**Task details**
Look through the entries below and show every line containing the word "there".

------------------------------------

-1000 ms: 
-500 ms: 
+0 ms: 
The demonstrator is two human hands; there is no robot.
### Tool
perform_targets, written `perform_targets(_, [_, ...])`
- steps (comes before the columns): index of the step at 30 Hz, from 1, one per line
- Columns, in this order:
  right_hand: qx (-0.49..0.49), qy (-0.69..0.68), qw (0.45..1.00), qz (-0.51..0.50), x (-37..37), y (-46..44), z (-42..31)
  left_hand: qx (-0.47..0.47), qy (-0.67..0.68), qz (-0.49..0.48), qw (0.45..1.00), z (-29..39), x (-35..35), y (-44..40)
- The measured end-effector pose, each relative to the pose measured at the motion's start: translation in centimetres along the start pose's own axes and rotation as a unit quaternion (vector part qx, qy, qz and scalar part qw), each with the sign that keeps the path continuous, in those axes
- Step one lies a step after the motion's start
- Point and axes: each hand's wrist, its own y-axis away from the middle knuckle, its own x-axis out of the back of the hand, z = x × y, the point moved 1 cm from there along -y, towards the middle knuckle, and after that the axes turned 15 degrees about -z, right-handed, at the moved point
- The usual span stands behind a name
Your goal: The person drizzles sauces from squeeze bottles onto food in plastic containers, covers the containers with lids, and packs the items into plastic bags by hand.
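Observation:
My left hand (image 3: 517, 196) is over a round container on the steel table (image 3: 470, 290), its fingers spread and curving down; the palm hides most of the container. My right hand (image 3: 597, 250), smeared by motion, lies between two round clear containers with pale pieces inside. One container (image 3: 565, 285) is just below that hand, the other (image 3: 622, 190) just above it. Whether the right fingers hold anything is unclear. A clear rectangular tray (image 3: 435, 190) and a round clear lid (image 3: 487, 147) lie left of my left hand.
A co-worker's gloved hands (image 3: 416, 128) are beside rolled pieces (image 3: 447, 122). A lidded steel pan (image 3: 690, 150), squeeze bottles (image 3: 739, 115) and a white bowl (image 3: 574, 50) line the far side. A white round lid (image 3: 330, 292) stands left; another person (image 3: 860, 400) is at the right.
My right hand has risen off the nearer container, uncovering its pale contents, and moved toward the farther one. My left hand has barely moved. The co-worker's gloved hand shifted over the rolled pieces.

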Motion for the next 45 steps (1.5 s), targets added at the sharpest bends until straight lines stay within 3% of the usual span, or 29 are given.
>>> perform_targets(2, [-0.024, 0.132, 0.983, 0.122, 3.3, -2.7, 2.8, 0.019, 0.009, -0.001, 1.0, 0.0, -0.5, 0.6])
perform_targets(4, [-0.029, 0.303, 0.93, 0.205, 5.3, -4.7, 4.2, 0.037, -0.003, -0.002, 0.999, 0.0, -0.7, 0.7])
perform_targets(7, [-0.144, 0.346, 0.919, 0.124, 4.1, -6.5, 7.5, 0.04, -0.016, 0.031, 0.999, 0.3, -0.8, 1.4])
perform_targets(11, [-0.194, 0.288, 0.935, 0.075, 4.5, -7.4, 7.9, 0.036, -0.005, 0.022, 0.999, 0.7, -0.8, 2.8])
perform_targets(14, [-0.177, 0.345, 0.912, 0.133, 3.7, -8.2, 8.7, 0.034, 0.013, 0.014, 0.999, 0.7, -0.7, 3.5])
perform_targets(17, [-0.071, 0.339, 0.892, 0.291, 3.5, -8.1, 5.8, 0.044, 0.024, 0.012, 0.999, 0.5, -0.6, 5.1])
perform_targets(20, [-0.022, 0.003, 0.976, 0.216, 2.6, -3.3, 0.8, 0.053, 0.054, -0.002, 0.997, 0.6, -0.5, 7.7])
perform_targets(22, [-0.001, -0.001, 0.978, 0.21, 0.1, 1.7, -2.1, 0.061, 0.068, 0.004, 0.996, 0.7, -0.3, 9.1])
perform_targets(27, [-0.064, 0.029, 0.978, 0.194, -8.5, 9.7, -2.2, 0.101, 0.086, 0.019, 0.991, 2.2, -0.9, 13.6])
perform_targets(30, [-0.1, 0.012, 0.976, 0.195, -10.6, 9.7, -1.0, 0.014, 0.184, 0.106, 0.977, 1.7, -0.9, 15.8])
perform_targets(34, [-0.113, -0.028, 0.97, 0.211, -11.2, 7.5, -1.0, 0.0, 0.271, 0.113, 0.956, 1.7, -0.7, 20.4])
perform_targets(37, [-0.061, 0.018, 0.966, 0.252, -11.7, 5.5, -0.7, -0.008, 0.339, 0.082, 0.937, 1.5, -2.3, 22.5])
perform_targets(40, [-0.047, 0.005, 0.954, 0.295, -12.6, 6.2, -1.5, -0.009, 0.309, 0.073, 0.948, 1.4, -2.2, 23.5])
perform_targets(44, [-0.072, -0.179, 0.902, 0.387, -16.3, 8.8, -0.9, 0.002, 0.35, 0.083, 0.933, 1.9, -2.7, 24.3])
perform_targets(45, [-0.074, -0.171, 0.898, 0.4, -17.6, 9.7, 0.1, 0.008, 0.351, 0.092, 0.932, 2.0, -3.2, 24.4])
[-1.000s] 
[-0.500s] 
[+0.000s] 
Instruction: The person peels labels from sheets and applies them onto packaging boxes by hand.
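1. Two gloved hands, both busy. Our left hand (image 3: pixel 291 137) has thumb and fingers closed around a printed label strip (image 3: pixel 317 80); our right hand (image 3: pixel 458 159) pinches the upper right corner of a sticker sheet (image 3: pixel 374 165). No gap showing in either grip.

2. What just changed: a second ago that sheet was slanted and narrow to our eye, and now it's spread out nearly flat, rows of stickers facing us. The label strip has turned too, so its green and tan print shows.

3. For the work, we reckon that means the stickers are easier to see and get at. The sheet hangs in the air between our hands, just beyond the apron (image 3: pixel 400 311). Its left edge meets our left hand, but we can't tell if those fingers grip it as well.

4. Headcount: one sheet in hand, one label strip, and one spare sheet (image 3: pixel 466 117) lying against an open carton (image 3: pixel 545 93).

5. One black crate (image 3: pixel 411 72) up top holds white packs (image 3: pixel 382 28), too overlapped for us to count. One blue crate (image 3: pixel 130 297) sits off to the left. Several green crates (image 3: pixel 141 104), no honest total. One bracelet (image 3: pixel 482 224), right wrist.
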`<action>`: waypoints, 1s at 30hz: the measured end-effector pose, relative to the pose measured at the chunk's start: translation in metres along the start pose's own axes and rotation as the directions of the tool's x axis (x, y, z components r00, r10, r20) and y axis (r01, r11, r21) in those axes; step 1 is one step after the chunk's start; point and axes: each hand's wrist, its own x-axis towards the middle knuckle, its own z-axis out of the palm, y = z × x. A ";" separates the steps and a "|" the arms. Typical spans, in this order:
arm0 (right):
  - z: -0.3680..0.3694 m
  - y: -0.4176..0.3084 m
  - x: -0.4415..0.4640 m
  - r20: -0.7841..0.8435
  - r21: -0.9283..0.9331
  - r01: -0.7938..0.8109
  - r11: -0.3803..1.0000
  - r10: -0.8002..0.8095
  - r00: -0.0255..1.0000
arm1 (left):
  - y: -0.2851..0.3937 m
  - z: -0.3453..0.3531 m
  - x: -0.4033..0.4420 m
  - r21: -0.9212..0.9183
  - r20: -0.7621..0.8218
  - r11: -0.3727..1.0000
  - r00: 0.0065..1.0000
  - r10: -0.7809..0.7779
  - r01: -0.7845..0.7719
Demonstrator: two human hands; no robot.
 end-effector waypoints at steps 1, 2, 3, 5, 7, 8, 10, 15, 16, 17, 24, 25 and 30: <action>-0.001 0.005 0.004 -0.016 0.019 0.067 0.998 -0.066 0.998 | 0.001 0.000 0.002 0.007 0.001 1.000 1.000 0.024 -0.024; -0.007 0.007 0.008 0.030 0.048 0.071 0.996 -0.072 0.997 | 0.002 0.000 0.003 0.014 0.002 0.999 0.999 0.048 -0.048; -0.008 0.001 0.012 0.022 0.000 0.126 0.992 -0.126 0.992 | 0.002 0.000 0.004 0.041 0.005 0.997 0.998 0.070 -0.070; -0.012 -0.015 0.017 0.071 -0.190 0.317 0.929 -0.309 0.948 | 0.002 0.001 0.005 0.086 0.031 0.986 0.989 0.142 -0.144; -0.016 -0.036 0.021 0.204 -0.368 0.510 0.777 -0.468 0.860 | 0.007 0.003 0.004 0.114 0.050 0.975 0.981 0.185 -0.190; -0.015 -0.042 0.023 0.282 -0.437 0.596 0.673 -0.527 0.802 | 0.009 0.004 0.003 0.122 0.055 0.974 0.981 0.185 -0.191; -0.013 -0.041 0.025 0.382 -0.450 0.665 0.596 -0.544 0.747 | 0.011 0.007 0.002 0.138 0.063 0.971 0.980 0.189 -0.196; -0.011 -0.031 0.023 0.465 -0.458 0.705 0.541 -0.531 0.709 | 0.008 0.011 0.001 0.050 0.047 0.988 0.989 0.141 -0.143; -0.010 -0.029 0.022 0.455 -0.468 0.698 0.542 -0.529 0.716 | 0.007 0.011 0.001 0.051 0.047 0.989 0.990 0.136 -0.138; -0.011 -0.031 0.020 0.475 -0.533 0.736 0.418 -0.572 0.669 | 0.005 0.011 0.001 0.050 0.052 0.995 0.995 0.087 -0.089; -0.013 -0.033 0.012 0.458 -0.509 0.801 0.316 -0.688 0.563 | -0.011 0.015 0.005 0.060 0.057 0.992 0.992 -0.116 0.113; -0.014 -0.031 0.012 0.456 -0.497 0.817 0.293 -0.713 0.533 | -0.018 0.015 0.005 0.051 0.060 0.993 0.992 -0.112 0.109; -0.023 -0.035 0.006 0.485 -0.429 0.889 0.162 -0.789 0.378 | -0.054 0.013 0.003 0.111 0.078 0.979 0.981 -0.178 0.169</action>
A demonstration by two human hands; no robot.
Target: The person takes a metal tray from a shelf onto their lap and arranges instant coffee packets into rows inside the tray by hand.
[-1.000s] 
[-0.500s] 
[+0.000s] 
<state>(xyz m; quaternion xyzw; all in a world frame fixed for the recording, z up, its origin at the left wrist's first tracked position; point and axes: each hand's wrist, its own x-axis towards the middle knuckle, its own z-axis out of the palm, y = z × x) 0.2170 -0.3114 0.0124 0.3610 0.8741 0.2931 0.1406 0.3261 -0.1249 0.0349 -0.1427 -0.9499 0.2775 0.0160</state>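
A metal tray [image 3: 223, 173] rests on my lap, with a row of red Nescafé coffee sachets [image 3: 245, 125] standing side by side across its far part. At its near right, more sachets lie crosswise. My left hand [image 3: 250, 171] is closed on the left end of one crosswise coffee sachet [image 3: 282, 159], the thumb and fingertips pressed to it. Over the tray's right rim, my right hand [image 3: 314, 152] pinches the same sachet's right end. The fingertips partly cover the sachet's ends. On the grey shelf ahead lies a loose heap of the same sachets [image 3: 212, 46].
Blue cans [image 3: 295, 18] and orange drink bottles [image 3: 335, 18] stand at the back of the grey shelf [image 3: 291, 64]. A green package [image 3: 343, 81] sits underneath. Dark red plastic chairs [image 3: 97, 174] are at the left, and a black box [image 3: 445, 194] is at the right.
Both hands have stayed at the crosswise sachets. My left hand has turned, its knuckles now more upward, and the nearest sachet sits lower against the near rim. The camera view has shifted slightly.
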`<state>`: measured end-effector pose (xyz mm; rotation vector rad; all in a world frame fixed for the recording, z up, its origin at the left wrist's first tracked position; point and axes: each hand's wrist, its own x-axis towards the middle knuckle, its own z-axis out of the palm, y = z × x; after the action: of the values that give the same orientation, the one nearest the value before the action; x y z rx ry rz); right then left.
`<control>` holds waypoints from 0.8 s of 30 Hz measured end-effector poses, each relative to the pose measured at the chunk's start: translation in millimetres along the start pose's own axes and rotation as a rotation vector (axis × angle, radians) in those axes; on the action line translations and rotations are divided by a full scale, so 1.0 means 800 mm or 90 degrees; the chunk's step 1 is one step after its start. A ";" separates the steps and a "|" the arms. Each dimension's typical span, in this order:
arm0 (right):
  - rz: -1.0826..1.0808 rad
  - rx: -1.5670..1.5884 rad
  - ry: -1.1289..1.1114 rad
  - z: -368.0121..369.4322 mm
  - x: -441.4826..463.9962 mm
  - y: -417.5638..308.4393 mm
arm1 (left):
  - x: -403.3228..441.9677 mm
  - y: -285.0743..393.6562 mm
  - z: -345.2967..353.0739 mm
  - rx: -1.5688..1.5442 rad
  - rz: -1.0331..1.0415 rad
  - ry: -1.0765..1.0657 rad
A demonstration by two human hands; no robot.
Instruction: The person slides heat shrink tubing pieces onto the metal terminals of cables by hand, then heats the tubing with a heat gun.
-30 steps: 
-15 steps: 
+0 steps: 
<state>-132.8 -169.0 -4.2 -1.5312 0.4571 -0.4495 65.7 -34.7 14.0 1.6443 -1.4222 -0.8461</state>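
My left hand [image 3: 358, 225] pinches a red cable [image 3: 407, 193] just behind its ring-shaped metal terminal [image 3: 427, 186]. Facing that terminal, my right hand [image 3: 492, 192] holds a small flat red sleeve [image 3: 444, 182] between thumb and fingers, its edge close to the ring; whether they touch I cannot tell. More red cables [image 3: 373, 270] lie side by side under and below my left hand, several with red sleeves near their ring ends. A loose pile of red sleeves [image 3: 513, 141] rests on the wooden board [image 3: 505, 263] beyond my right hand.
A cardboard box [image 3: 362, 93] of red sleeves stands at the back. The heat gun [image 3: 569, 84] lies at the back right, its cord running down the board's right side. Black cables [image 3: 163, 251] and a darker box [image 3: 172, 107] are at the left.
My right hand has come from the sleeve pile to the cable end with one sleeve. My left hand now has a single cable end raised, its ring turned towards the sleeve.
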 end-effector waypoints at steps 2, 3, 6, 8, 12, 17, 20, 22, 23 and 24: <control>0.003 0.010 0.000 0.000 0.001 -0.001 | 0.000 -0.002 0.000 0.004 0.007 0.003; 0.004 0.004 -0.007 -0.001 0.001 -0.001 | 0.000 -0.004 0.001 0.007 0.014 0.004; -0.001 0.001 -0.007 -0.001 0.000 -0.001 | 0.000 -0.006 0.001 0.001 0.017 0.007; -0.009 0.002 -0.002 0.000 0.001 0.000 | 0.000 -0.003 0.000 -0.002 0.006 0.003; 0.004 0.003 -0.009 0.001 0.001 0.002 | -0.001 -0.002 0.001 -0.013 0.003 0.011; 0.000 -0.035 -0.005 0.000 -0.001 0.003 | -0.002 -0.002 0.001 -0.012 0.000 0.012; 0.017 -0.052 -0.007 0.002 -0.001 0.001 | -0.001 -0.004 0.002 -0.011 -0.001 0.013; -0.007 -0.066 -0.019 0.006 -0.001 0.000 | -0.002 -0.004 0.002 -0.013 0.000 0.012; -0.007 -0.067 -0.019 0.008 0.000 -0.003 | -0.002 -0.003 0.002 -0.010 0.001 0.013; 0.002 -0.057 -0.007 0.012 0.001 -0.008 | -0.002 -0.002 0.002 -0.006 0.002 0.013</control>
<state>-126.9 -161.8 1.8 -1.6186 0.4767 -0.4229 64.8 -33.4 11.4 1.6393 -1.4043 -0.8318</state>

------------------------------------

**Final answer**
The demonstrator is two human hands; there is no robot.
- Point and axes: each hand's wrist, its own y-axis away from the middle knuckle, its own x-axis out of the back of the hand, z = x × y, the point moved 1 cm from there along -y, towards the middle knuckle, and after that the axes turned 15 degrees about -z, right-handed, at the moved point

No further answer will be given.